Aegisub has a fairly advanced, customizable audio mode with both the traditional waveform display as well as an alternative spectrum display. Several different timing modes are available for both normal dialog timing and karaoke timing.

Opening audio

To load an audio file into Aegisub, just go to the Audio menu and press Open audio file. If you have a video file (with an included audio track) already loaded, you can use Open audio from video instead, which obviously will load the audio track from the video file you currently have loaded. You can open any type of audio file that your audio provider can decode (more on this below). In addition, if you simply wish to use the audio display without loading any real audio, you can choose Open 2h30 Blank Audio or Open 2h30 Noise Audio.

If opening audio fails with an error that mentions the audio player, or if playing audio results in no sound, switching to a different audio player may help.

Supported formats

Aegisub normally uses FFMS2 to open audio, which can reliably open audio is nearly any format you can think of. On Windows, Aegisub can also use DirectShow (via Avisynth), which can be faster as it does not have to index the audio files before opening them.
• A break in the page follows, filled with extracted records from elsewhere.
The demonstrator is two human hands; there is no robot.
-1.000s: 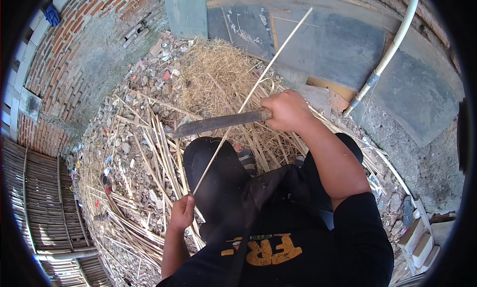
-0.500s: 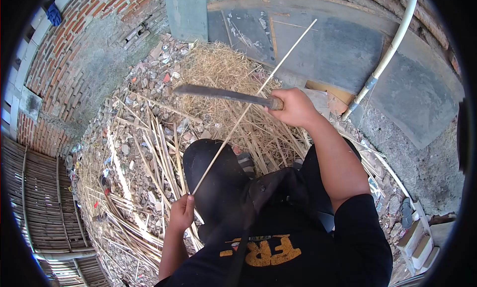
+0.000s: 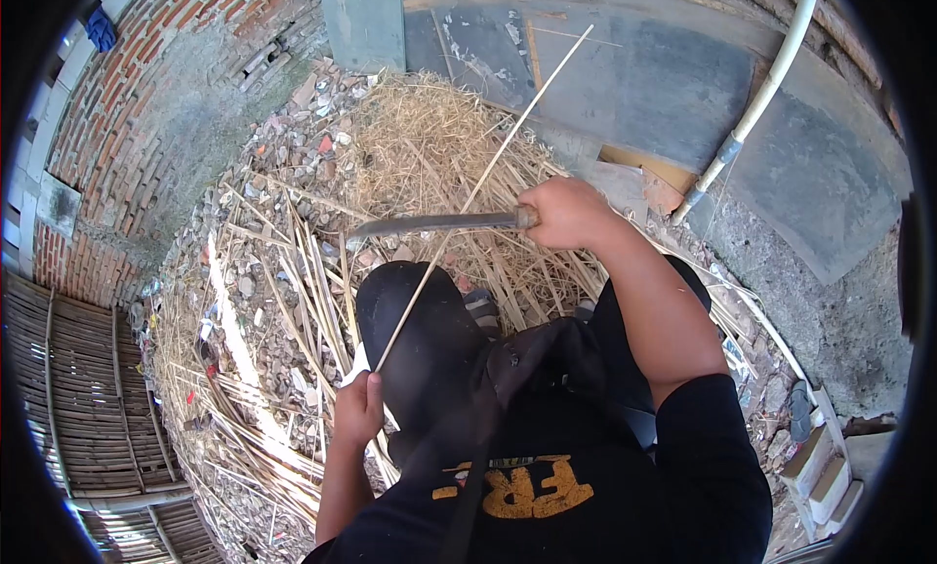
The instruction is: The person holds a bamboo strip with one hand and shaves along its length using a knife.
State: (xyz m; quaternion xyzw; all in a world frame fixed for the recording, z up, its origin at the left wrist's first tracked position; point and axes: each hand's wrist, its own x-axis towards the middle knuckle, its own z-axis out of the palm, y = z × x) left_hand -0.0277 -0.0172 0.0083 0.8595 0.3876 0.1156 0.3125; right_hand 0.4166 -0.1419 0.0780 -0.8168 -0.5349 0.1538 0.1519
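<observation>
A machete (image 3: 439, 223) with a dark blade and a short wooden handle is gripped in my right hand (image 3: 571, 213), its tip toward the left. My left hand (image 3: 358, 408) is closed on the lower end of a long thin bamboo strip (image 3: 508, 140), which slants up and away to the right over my knee. The blade crosses the strip around its middle; whether it touches cannot be told. My fingers hide the strip's near end and most of the handle.
Split bamboo strips (image 3: 312, 291) lie on the rubble to the left. A heap of dry shavings (image 3: 420, 135) spreads ahead. Grey boards (image 3: 673, 86) and a white pipe (image 3: 771, 96) stand at the right, a brick wall (image 3: 127, 115) and a bamboo screen (image 3: 88, 388) at the left.
My right hand has brought the machete down along the strip toward me. The strip's far end has shifted slightly left, while my left hand stays nearly in place.
</observation>
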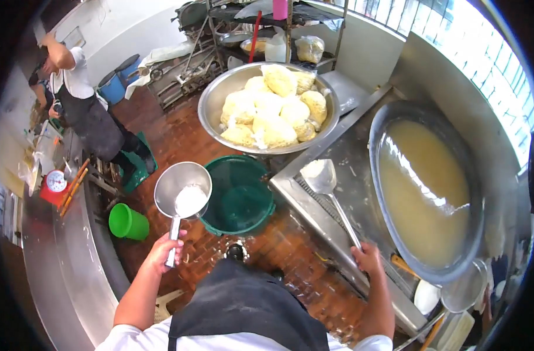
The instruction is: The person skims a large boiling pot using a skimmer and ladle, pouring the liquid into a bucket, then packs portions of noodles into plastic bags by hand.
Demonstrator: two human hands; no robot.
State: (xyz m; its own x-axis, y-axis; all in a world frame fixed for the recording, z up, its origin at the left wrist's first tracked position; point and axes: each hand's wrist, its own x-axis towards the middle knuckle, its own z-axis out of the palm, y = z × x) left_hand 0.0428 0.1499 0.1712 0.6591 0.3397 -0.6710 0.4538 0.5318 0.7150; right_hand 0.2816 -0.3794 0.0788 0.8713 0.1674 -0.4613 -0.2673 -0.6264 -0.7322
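Note:
My left hand (165,251) grips the handle of a metal saucepan (164,190), held out over the floor with something white in its bottom. My right hand (367,257) is closed round the long handle of a metal spatula (320,177), whose wide blade carries a whitish residue and lies over the edge of the steel counter (351,167). Below and right of the saucepan stands a dark green tub (237,196). Right of the spatula is a large dark basin (379,193) of cloudy yellowish liquid.
A wide metal bowl (205,120) holds several bagged pale yellow bundles. A green bucket (128,222) stands on the wet tile floor (185,140). At left are a red scale (55,187) and another person (91,111) in a dark apron. A strainer (465,289) lies at lower right.

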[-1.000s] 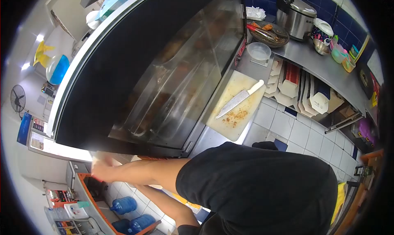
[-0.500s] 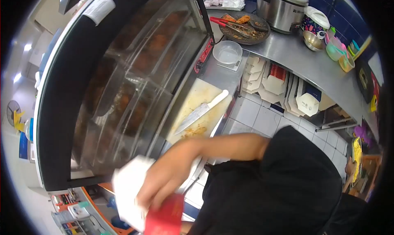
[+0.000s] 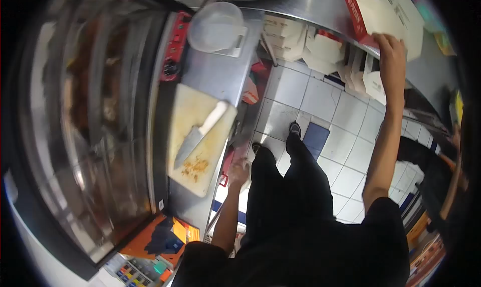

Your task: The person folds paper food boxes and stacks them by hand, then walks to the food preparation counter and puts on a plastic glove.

However, DirectShow is considerably less reliable, and extremely insane things may happen if you open a file with multiple audio tracks via Avisynth.

Aegisub only supports mono audio. Multichannel audio will be automatically downmixed, but the results may be of poor quality for sources of more than two channels.

Audio caching

If you’re loading any audio format that isn’t an uncompressed (PCM) Microsoft WAV file, Aegisub needs to decode and cache it first. When loaded, the audio is downmixed to mono (see the audio downmixer option if you want to grab one channel only instead), decompressed to PCM (a.k.a. WAV), and (by default) loaded into a RAM cache. This means that you will need a large amount of RAM to open a long compressed audio file. If your computer doesn’t have a lot of RAM, or if you’re working with a full-length movie, refer to the audio cache option for instructions on how to make Aegisub use its (slower) hard drive cache instead; or decompress the file to WAV first since Aegisub can read from WAVs directly without need for caching.

The exact amount of memory used for any given audio file can be calculated with the following formula: s = ( b * r * l ) / 8 where s is the amount of memory (in bytes - divide by 1024 to get kB), b is the number of bits per sample (always 16 in the current implementation), r is the sample rate in Hz (usually 48000, or 44100 in some cases), and l is the length of the audio (in seconds).

For example, for a 25 minute audio clip at 48 kHz, you will need (16 * 48000 * 25 * 60)/8 = 144000000 bytes ~= 137 MB.

Loading and decompressing the audio into the cache takes some time. A progress bar is shown in the scroll bar of the audio display while audio is loading.